Your output should be each line from the material below that has the word "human".

====================

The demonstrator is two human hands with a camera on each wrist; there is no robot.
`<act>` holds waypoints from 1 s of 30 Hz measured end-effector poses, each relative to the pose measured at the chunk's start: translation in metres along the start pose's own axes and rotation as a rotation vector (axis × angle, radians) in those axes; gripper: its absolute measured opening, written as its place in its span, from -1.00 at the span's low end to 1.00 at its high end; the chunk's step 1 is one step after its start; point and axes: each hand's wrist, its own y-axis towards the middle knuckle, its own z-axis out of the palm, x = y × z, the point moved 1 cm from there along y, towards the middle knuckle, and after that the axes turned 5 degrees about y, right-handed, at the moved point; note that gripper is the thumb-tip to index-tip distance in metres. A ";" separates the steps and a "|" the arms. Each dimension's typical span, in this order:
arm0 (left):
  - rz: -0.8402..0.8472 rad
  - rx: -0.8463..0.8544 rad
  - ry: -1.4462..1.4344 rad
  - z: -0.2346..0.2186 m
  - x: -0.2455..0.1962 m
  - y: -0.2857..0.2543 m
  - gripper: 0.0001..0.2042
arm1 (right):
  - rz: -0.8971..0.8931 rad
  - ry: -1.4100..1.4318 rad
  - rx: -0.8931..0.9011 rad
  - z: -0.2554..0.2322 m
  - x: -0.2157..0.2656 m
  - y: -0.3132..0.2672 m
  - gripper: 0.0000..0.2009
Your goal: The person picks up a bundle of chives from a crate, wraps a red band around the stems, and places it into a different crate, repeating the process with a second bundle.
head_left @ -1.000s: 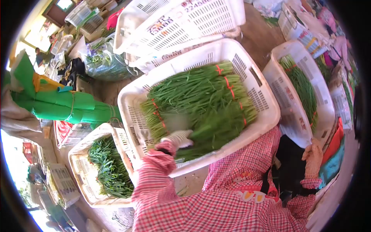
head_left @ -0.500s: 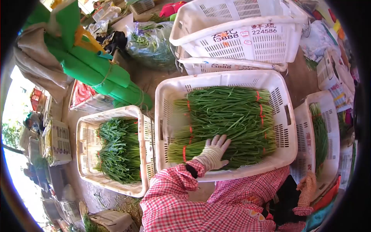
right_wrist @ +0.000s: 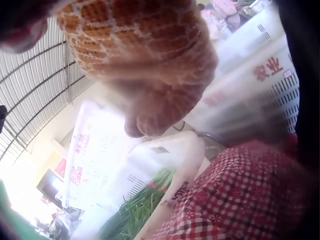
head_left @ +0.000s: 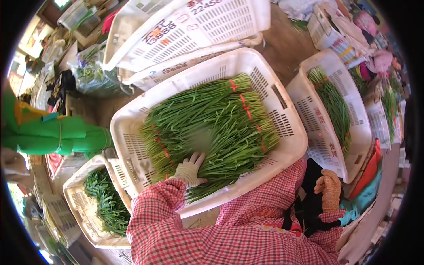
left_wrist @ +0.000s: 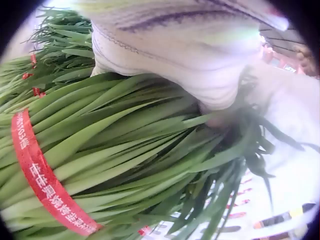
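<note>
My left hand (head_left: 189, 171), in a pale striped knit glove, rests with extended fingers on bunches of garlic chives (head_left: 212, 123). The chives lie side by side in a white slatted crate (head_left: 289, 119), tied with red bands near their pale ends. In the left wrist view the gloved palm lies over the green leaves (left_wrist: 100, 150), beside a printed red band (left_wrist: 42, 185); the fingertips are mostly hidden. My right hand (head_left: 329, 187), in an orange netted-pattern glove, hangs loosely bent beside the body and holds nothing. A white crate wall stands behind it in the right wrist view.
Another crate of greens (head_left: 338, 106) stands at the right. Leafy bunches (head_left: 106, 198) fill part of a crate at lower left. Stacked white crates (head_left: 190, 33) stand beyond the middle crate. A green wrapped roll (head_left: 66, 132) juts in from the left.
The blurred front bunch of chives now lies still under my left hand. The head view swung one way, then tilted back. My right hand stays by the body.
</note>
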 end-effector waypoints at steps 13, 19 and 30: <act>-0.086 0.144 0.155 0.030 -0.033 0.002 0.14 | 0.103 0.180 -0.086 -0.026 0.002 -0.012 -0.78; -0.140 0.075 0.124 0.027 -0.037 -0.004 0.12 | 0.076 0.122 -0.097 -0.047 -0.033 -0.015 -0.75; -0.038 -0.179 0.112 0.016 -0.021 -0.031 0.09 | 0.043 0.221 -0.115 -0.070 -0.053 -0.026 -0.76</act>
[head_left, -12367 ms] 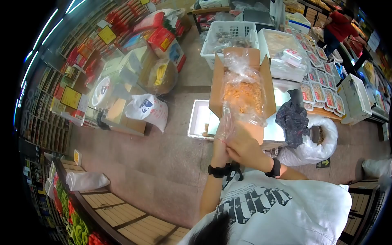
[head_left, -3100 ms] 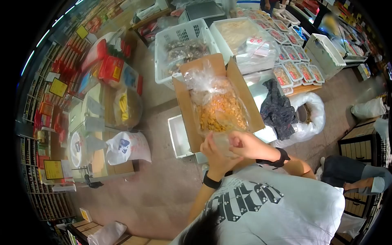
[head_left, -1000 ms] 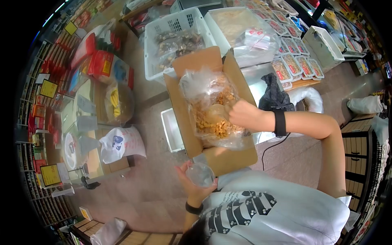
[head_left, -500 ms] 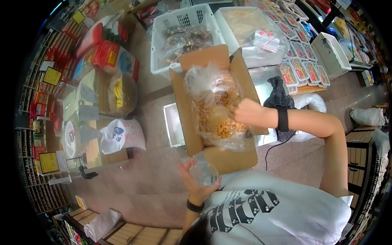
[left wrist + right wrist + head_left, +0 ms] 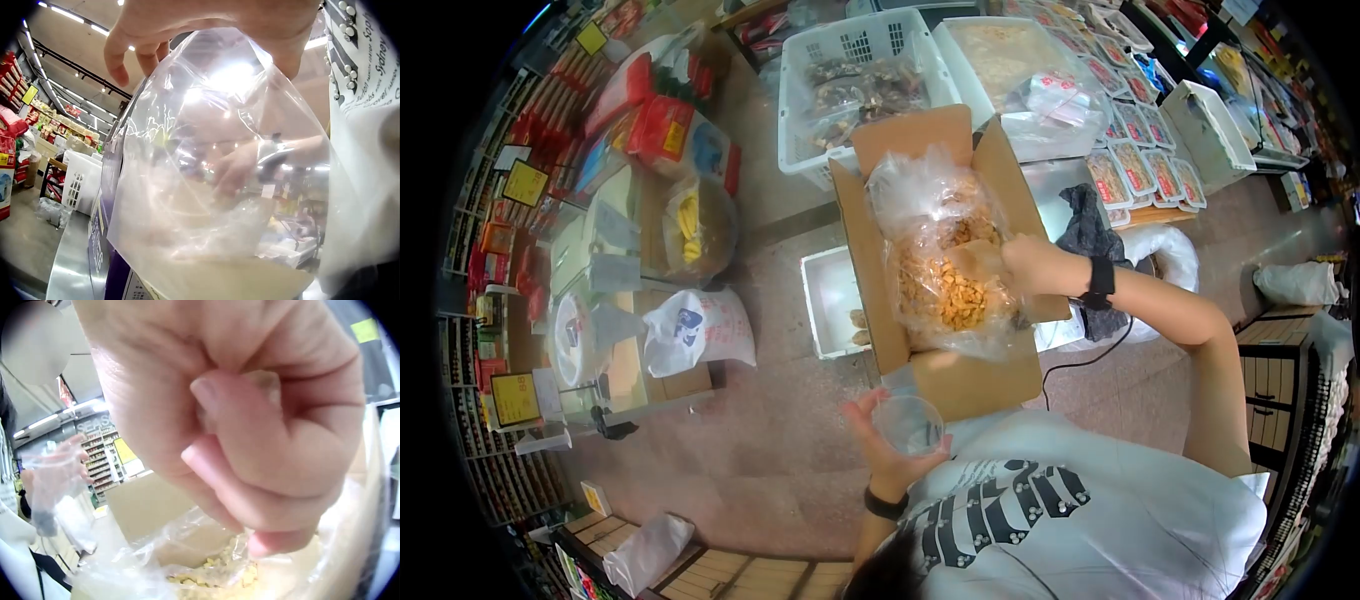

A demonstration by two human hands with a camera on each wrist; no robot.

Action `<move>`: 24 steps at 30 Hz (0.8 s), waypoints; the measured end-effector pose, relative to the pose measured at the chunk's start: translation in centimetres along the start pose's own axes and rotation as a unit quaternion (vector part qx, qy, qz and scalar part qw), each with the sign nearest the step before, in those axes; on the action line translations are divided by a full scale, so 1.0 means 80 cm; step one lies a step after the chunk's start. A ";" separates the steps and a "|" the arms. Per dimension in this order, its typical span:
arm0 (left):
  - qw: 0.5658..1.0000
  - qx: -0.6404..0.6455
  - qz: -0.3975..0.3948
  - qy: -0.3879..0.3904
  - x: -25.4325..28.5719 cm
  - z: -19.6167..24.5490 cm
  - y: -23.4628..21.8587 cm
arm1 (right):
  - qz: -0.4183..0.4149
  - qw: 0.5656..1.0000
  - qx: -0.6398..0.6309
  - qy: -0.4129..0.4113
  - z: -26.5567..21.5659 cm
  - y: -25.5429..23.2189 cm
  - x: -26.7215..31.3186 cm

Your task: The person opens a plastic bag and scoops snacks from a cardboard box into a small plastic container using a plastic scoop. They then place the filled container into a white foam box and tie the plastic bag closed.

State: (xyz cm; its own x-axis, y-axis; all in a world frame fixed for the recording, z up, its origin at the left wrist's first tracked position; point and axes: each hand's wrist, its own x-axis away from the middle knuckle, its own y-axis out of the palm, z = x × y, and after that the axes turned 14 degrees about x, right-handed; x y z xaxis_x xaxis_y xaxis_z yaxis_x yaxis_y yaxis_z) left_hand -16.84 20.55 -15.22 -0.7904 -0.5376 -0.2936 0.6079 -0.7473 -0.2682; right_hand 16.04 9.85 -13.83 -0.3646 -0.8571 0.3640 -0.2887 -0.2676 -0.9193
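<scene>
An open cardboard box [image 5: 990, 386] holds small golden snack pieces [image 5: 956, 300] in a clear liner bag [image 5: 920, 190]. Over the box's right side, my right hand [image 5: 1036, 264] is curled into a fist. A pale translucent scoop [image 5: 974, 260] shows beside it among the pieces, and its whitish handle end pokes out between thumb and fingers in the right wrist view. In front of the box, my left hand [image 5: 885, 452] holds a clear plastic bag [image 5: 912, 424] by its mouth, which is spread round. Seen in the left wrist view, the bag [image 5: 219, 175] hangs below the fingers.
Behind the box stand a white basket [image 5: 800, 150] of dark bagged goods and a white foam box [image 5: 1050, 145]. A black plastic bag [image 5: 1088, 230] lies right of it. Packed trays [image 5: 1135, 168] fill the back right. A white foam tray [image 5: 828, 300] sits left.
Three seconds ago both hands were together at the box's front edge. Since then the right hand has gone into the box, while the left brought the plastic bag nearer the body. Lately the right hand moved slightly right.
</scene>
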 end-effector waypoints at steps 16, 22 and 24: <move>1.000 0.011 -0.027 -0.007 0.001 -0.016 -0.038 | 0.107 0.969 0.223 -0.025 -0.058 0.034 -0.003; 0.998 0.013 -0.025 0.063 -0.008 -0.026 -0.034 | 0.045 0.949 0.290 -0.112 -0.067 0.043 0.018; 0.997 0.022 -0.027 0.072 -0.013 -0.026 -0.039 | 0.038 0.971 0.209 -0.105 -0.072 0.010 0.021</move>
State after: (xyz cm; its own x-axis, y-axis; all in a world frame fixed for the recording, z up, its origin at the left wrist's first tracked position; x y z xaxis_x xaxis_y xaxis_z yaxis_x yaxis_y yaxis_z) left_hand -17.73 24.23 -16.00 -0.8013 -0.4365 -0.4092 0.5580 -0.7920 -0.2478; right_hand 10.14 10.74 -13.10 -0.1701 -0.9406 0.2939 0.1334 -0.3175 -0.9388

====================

Response box
The demonstrator is two human hands with a camera on each wrist; there is no robot.
A demonstration by two human hands with a camera on each wrist; no robot.

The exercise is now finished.